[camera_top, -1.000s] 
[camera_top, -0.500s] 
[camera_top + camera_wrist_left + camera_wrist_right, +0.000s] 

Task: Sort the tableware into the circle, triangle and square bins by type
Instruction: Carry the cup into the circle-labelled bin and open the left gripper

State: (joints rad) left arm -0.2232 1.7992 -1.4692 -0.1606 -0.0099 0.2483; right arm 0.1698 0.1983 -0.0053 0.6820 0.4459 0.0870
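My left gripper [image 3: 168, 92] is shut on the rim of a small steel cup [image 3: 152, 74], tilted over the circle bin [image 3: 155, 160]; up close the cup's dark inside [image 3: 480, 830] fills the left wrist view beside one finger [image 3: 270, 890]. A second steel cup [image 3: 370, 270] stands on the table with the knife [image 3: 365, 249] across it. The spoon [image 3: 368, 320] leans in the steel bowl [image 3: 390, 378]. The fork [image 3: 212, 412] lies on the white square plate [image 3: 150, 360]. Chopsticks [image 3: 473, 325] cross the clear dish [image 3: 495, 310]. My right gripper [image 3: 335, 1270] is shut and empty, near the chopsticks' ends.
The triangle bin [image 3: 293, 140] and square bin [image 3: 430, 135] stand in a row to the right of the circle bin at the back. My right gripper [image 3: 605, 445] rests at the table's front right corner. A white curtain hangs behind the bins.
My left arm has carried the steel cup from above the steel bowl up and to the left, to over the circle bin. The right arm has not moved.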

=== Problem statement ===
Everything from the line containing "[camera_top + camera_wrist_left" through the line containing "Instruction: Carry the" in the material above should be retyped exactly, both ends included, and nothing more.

=== Exercise solution ===
[camera_top + camera_wrist_left + camera_wrist_right, +0.000s] 

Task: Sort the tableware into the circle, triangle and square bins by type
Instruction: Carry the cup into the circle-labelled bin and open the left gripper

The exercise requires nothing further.